YOUR OBJECTIVE> Which lines of the entries below run from the one holding "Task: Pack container" to the one holding "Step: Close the", inclusive? Set down exactly those lines and no others.

Records from a dataset:

───

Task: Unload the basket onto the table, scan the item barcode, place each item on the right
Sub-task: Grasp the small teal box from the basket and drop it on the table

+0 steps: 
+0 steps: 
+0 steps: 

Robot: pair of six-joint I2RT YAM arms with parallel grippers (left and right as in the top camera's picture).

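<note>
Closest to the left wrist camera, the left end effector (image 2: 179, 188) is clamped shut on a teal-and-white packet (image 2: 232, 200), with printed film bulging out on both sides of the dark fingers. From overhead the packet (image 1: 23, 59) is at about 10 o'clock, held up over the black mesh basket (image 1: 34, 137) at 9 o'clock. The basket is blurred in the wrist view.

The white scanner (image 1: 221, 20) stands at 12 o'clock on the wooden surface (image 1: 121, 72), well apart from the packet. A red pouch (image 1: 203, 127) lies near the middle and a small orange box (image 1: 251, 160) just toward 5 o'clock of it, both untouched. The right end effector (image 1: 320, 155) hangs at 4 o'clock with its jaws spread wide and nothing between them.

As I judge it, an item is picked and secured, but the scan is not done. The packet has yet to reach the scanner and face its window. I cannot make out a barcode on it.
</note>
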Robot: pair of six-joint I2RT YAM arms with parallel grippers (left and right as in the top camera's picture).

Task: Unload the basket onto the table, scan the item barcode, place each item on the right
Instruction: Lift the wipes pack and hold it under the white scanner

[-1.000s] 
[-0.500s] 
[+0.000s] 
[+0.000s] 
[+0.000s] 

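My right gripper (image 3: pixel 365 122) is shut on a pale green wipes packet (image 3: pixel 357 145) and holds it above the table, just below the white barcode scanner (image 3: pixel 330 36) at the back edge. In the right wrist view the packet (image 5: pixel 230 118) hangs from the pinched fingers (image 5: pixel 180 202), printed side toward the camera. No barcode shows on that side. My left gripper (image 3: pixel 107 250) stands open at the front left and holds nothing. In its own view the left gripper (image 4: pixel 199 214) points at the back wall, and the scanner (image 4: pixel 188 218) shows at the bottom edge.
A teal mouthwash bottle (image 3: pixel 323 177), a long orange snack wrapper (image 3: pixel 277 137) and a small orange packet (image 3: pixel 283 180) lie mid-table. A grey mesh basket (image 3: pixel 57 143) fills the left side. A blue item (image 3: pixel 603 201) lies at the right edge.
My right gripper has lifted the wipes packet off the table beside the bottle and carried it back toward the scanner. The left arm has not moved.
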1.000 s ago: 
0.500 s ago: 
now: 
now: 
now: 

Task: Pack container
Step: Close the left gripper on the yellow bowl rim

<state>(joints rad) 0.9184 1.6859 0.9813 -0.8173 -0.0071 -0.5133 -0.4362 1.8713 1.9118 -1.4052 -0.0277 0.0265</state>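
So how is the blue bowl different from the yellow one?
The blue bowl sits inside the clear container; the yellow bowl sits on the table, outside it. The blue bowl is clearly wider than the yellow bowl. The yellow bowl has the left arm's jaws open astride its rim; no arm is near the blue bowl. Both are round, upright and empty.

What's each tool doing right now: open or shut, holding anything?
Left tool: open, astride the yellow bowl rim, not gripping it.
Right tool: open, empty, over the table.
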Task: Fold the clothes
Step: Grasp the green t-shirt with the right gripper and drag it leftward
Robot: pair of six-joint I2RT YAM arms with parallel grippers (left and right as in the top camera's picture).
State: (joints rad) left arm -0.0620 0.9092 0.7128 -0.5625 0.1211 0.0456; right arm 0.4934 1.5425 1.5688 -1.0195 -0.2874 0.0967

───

EXERCISE OUTPUT>
Task: Pack container
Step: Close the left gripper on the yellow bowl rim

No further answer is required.